* WHAT THE TASK REQUIRES
Output all of the lines below exactly, and leave out each image.

* DATASET EXCERPT
----

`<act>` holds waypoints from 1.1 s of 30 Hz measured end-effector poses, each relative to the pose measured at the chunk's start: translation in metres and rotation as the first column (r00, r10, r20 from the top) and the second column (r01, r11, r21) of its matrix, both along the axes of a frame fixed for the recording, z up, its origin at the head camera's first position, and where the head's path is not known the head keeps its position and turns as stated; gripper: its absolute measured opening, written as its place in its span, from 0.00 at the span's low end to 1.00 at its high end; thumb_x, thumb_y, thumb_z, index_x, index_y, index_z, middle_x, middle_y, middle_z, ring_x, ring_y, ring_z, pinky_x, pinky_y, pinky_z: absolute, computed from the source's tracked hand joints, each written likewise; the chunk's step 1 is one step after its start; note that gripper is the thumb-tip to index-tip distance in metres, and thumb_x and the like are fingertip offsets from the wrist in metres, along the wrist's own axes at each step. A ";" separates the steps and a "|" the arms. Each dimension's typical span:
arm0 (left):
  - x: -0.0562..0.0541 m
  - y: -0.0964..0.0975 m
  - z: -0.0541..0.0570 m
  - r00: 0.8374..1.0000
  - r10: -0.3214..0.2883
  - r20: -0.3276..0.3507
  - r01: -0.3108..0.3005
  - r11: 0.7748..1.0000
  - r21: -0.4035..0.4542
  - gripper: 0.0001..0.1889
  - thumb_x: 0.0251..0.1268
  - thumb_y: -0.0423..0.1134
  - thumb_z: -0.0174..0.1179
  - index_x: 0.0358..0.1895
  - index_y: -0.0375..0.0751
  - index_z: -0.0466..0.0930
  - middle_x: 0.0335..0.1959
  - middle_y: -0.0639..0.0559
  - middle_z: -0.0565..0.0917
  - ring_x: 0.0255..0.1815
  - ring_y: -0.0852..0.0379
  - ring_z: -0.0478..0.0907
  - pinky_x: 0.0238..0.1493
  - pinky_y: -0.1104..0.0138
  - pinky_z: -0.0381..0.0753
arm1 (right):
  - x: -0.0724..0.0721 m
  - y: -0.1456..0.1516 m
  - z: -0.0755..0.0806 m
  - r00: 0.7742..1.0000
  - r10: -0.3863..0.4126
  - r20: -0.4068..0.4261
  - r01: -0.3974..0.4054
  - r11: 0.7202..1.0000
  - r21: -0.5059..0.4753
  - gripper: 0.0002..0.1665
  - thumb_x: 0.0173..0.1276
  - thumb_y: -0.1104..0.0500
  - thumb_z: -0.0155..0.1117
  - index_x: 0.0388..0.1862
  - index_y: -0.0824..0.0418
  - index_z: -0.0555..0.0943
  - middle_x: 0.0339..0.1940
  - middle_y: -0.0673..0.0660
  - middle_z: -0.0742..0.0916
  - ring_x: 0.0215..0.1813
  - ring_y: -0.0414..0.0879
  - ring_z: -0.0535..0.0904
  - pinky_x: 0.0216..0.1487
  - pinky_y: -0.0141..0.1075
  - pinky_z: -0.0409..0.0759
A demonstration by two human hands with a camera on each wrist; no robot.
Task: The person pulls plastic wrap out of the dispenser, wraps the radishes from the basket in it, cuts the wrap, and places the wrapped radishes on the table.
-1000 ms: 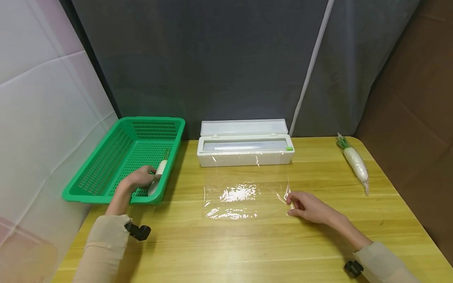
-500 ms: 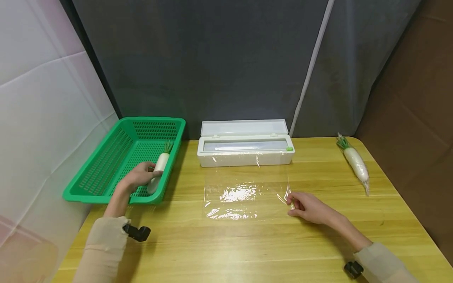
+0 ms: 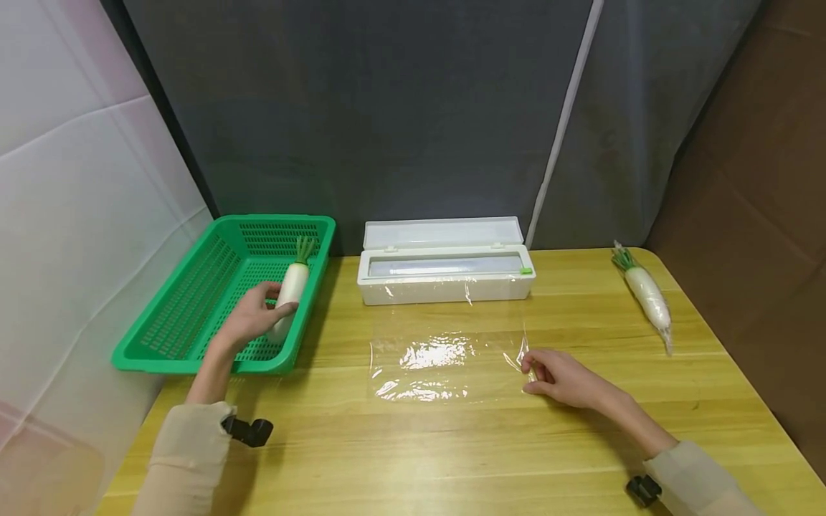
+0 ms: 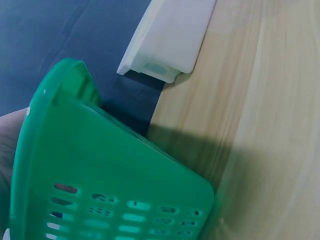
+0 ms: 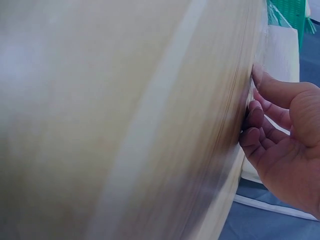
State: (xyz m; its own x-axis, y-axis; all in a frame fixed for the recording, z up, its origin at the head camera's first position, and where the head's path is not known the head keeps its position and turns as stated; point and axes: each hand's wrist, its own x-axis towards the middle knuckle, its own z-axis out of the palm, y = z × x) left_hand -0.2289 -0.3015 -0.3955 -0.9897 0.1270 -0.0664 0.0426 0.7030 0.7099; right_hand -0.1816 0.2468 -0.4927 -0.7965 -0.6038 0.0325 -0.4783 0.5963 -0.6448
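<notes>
A white radish [image 3: 292, 284] with trimmed green stalks leans up inside the green plastic basket [image 3: 122, 356]. My left hand [image 3: 252, 315] grips its lower part, thumb on the near side and fingers behind; in the left wrist view the basket's wall [image 4: 115, 155] hides most of that hand. A sheet of clear cling film [image 3: 435, 358] runs from the white dispenser box [image 3: 445, 290] down over the wooden table. At the film's right edge my right hand [image 3: 564, 376] pinches it between thumb and fingers, and the right wrist view shows that hand [image 5: 285, 130] close to the tabletop.
The dispenser's lid [image 3: 444, 231] stands raised at the back, with a small green slider [image 3: 526, 271] on its right end. A second radish [image 3: 649, 297], wrapped in film, lies at the right rear of the table [image 3: 413, 459]. A dark curtain [image 3: 374, 107] hangs behind.
My left hand has lifted the radish upward within the basket, so its stalks and more of its white body show. My right hand keeps its place at the film's edge.
</notes>
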 end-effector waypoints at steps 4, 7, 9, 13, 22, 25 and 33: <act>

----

* ANSWER FOR THE TASK
`<act>` holds waypoints from 1.1 s of 30 Hz measured end-effector poses, each relative to the pose measured at the chunk's start: translation in metres and rotation as the first column (r00, r10, r20 from the top) and the second column (r01, r11, r21) of its matrix, both along the axes of a frame fixed for the recording, z up, its origin at the head camera's first position, and where the head's path is not known the head keeps its position and turns as stated; gripper: its absolute measured opening, written as its place in its span, from 0.00 at the span's low end to 1.00 at its high end; thumb_x, thumb_y, thumb_z, index_x, index_y, index_z, middle_x, middle_y, middle_z, ring_x, ring_y, ring_z, pinky_x, pinky_y, pinky_z: absolute, computed from the source's tracked hand joints, each written likewise; the chunk's step 1 is one step after its start; note that gripper is the thumb-tip to index-tip distance in metres, and thumb_x and the like are fingertip offsets from the wrist in metres, along the wrist's own axes at each step. A ";" separates the steps and a "|" the arms. Each dimension's typical span:
arm0 (left):
  - x: -0.0562..0.0541 m
  - y: -0.0964..0.0975 m
  - z: -0.0541..0.0570 m
  - r00: 0.8374..1.0000
  - r10: -0.3214..0.2883
  - r20: -0.3276..0.3507
  - r01: -0.3108..0.3005
  - r11: 0.7748..1.0000
  - r21: -0.4035..0.4542
  - gripper: 0.0001..0.1889
  - thumb_x: 0.0251..0.1268
  - thumb_y: -0.0423..0.1134
  - thumb_z: -0.0174..0.1179
  - index_x: 0.0358..0.1895
  - index_y: -0.0375..0.0751
  - index_z: -0.0466..0.0930
  - middle_x: 0.0335..0.1959
  - middle_y: -0.0639..0.0559
  - middle_z: -0.0565..0.0917
  - ring_x: 0.0255..0.1815
  - ring_y: -0.0852..0.0379
  - ring_z: -0.0478..0.0907
  - pinky_x: 0.0238..0.1493
  - pinky_y: -0.1104..0.0138
  - pinky_z: -0.0381..0.0753
arm1 (right):
  - x: -0.0724..0.0721 m
  - y: -0.1456..0.1516 m
  - z: -0.0755..0.0806 m
  - r00: 0.7742..1.0000
  - r10: -0.3863..0.4126
  - r20: -0.4068..0.4261
  - r01: -0.3974..0.4054
  - r11: 0.7202..1.0000
  - r21: -0.5059..0.4753
  - gripper: 0.0002..0.1665
  - thumb_x: 0.0173..0.1276
  - thumb_y: -0.1104..0.0500
  - thumb_z: -0.0155..0.1117
  - index_x: 0.0388..0.1862
  - index_y: -0.0824..0.0418
  - index_z: -0.0555..0.0943
  - middle_x: 0.0339..0.1940
  - middle_y: -0.0673..0.0660
  - middle_z: -0.0742..0.0916
  - ring_x: 0.0215..0.1813
  - ring_y: -0.0414..0.0879
  - ring_z: -0.0535..0.0904
  - pinky_x: 0.0216..0.1487
  - pinky_y: -0.0141..0.1075
  - pinky_z: -0.0409..0.0759
A demonstration by two human hands with a camera on each wrist; no robot.
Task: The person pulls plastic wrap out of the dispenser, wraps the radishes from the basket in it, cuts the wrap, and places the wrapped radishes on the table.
-1000 ms: 
-500 ms: 
+0 ms: 
+0 ms: 
+0 ms: 
State: (xyz m; its own x-axis, y-axis; all in a frame fixed for the recording, z up, its origin at the head camera's first position, and where the head's path is not known the head keeps its position and turns as stated; point and axes: each hand's wrist, its own x-axis towards the middle knuckle, its own z-axis out of the palm, y = z × x) left_hand -0.2289 -0.3015 -0.3955 -0.9897 0.1270 -0.0664 0.0426 0.7030 0.7099; right_hand -0.1816 0.2468 -0.4927 -0.7965 -0.6038 0.0325 -0.4783 0.5963 -0.6448
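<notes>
A white radish [image 3: 292, 284] with trimmed green stalks leans up inside the green plastic basket [image 3: 122, 356]. My left hand [image 3: 252, 315] grips its lower part, thumb on the near side and fingers behind; in the left wrist view the basket's wall [image 4: 115, 155] hides most of that hand. A sheet of clear cling film [image 3: 435, 358] runs from the white dispenser box [image 3: 445, 290] down over the wooden table. At the film's right edge my right hand [image 3: 564, 376] pinches it between thumb and fingers, and the right wrist view shows that hand [image 5: 285, 130] close to the tabletop.
The dispenser's lid [image 3: 444, 231] stands raised at the back, with a small green slider [image 3: 526, 271] on its right end. A second radish [image 3: 649, 297], wrapped in film, lies at the right rear of the table [image 3: 413, 459]. A dark curtain [image 3: 374, 107] hangs behind.
My left hand has lifted the radish upward within the basket, so its stalks and more of its white body show. My right hand keeps its place at the film's edge.
</notes>
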 end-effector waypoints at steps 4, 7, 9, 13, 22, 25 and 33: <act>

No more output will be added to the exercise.